Partner prepared to put his life on the line

New police service dog team ready to take a bite out of crime

Police service dog Blackie and handler Const. Matt Noel run a tracking exercise as part of the regular training program for the canine section members.

Police service dog Blackie and handler Const. Matt Noel run a tracking exercise as part of the regular training program for the canine section members.

Having a partner willing to make the ultimate sacrifice could mean the difference between life and death.

As a handler with the RCMP’s police service dog division, Const. Matt Noel and his canine partner Blackie will often be on the front line in emergency situations.

And the most vulnerable.

“Just knowing that dog would jump into the fight and that dog would essentially give their life for you, I hate to say it, but not a lot of human beings would do that,” said Noel, 29, who came to Penticton six years ago after graduating from the police academy.

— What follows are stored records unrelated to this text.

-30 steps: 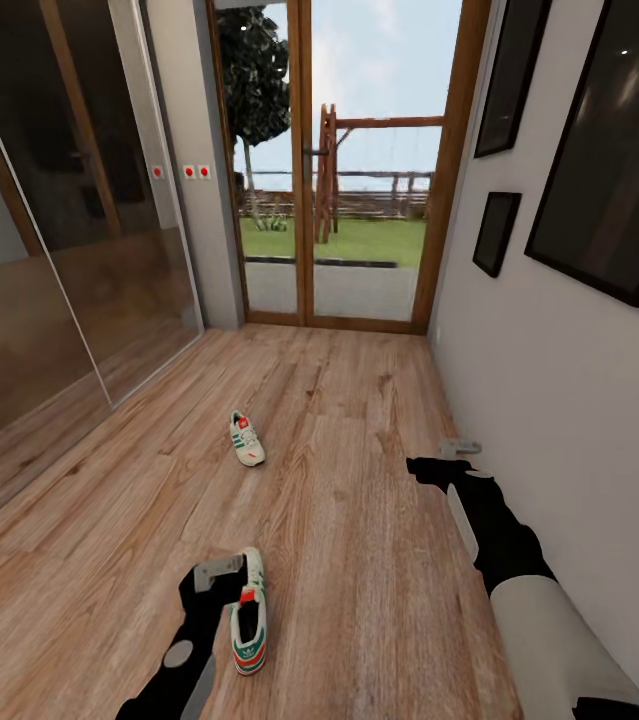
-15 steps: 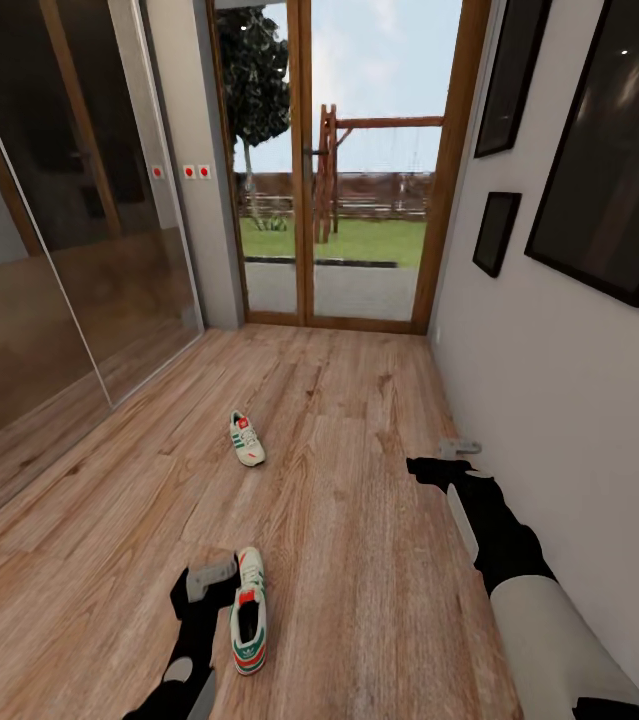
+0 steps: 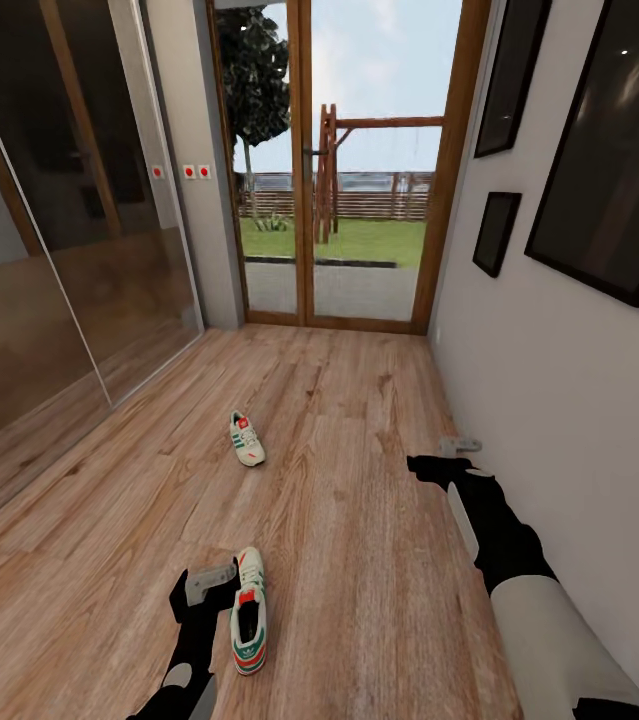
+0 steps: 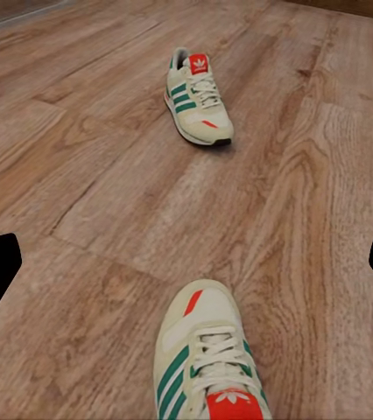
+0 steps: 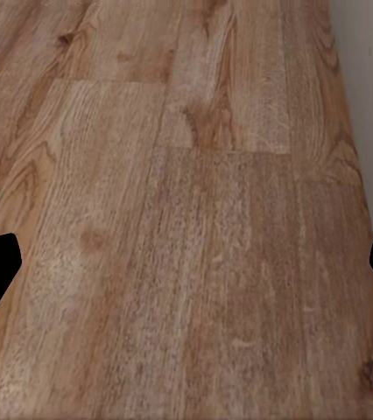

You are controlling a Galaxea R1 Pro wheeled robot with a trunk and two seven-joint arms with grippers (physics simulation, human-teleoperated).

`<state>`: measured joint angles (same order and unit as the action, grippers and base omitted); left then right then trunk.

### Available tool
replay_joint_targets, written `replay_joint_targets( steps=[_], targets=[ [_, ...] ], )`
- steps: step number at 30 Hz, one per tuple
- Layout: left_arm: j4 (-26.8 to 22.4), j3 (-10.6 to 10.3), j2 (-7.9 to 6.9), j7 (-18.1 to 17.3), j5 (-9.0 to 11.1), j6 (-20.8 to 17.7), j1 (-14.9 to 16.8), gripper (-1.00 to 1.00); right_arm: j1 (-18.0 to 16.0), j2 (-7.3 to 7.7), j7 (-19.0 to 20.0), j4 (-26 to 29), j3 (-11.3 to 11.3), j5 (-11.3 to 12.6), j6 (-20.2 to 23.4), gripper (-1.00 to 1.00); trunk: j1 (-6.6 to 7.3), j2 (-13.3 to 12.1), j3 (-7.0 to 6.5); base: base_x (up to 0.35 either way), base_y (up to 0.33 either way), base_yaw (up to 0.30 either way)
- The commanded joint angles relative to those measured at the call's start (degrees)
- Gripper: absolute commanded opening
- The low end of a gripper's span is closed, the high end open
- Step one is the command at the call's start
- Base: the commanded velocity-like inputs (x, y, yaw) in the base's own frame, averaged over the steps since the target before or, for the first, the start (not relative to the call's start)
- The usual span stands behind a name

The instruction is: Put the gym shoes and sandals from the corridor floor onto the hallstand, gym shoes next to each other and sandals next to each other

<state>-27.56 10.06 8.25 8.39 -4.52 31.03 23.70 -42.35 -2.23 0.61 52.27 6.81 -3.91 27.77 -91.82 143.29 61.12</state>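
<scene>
The left gripper [image 3: 209, 583] stood wide apart and empty beside the near shoe [image 3: 248, 610] at lower left; the far shoe [image 3: 246, 438] lay mid-frame. The right gripper [image 3: 459, 445] was also apart, empty.

Left gripper [image 3: 209, 582]: shifted left and nearer since a second ago, now just left of near shoe [image 3: 248, 622], jaws apart.

two gym shoes are seen on the floor [image 3: 359, 480]: one near shoe [image 3: 248, 610] and one far shoe [image 3: 246, 438]. three dark picture frames are counted on the wall. two glass doors are seen. three small red switches are counted.
</scene>
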Motion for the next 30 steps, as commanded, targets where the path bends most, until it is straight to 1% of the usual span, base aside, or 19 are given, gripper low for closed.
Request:
replay_joint_targets(
  steps=[1, 7, 26, 30],
  targets=[
    [0.0, 0.2, 0.04, 0.2, -0.5, 0.2, 0.0, 1.0, 0.0, -0.06, 0.1, 0.1, 0.1, -0.4, 0.3, 1.0, 0.01, 0.0, 0.05, 0.0, 0.0, 0.0],
    [0.0, 0.2, 0.01, 0.2, -0.5, 0.2, 0.0, 1.0, 0.0, -0.06, 0.1, 0.2, 0.1, -0.4, 0.3, 1.0, 0.01, 0.0, 0.2, 0.0, 0.0, 0.0],
    [0.0, 0.2, 0.01, 0.2, -0.5, 0.2, 0.0, 1.0, 0.0, -0.06, 0.1, 0.2, 0.1, -0.4, 0.3, 1.0, -0.48, 0.3, 6.06, 0.0, 0.0, -0.001],
    [0.1, 0.2, 0.01, 0.2, -0.5, 0.2, 0.0, 1.0, 0.0, -0.06, 0.1, 0.2, 0.1, -0.4, 0.3, 1.0, -0.58, 0.3, 7.31, 0.0, 0.0, -0.112]
  ],
)
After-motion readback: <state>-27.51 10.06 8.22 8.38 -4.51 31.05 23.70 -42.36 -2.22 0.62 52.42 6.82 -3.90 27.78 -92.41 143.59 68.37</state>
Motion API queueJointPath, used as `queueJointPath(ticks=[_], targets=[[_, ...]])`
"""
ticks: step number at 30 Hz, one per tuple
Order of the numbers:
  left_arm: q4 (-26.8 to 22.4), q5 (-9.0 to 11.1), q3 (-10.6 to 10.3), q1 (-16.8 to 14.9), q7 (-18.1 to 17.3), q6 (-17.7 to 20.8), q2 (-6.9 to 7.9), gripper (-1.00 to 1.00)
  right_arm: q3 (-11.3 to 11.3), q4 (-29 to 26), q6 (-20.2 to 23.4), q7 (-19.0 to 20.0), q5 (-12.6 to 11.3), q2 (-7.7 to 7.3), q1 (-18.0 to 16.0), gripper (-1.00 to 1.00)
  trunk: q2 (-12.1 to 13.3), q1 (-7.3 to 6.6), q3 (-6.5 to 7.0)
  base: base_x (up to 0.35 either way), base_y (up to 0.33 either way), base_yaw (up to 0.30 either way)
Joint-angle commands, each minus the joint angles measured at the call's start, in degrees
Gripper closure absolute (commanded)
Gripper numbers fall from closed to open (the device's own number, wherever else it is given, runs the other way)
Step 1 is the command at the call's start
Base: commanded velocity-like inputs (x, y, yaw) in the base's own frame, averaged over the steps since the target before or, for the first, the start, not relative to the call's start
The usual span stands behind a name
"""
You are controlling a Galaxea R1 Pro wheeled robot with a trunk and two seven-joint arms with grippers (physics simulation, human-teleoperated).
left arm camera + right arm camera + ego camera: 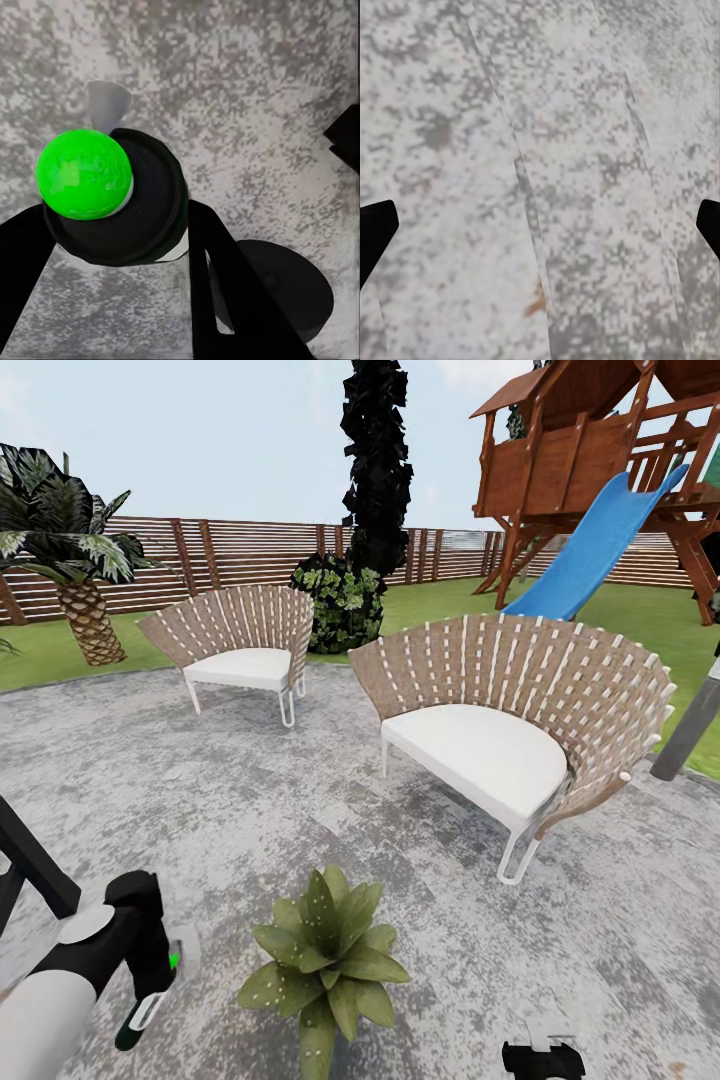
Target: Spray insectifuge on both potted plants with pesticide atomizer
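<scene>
Left gripper (150,980) clamping the pesticide atomizer (140,1015) beside a potted plant (325,960)

Its fingers (225,292) are pinching the bottle just under the green-capped head (84,174), nozzle (105,105) pointing over the grey patio (200,790); the slim plastic bottle is looking light, stiff and smooth, so the neck seems the surest hold. The right gripper (542,1057) is hanging with jaws wide and empty over paving (540,150). Two wicker chairs (500,720) are standing beyond
</scene>
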Motion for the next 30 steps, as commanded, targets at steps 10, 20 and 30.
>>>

“But the dogs do it no questions asked, and because of that bond they’re willing to lay down their life for you.”

He and Blackie are among the country’s newest certified teams following their successful completion of the grueling, five-month training program in Alberta.

Just by the nature of the calls they respond to — the fact someone is fleeing from the police — increases the risk level of the job.

“You don’t know what they’re running from, whether they are high on drugs or whether they’ve just murdered someone and they’re willing to do anything they can to get away.” said Noel. “Sometimes the bad guy will have the element of surprise and will jump you. We’ve had handlers killed in the field for that very reason.”

Building that bond between dog and handler usually happens quite quickly, especially when they spend virtually all their waking hours with each other.

Although having only been on the job together for a short time, the officer has already noticed a difference in the way Blackie is able to read his mindset.

The sound of the siren or the elevated tone of his voice on the radio immediately changes the dog’s demeanor from his normally easy-going manner to work time.

“You wouldn’t think he’s a police dog because he still has that puppyish mentality, but when it comes down to doing his job it’s like flicking a light switch. He’s ready to go, works hard and doesn’t get distracted from the task,” said Noel. “And this bond is only going to get stronger the longer we are together. We learned a lot in training but this is a continual learning process, you never stop because there is always something new, something different.”

While it’s not something he likes to think about, the potential of losing his partner is a very real possibility he has had to come to terms with.

“It’s definitely my biggest fear. But when you sign up for the training you know that even though the dog is like a family member, unfortunately the job demands that they go in, and if they don’t come out at the end of the call that’s part of the job,” he said.

“You do everything you can to mitigate that but you have to be prepared. Every call you go to you try and think operationally and tactically so you and the dog come home safe at the end of the day.”

Originally from Kamloops, Noel decided on his career choice when he was a teenager after going for a ride-along one night with an RCMP dog section member.

But getting to this stage in his police career has not been easy.

 

 

While the actual course itself is only a few months, he estimates it’s actually been over five years of commitment to achieving his goal, and most of it on his time.

Initially, potential handlers are assessed for their ability to do the work, are taught how and required to raise the puppies to the next level and spend many hours training in the field with established teams.

Often that means doing the dirty work such as serving as the “quarry” in the take-down scenarios which, no matter how much padding is worn, results in plenty of bumps and bruises.

While they have only been on the job for a short time, the pair have already snagged their first culprit, which Noel admitted was a real confidence builder.

“The first one is always the best one, so they say. Even with all the training, you never really know 100 per cent how it’s going to go down,” said the officer. “Luckily enough I had the right call at the right time and the dog worked hard and did what he had to do and we ended up getting the bad guy. It cements everything you’ve learned and just makes it all feel worthwhile.”

For the immediate future the pair will continue to work out of Penticton, but his next posting to Burnaby has already been determined.

While leaving the Peach City will be hard, Noel is looking forward to the challenges he and Blackie will face in the coming years of duty.

“It’s been awesome. I love living here, but like any chapter it has to end and a new one begin,” he said.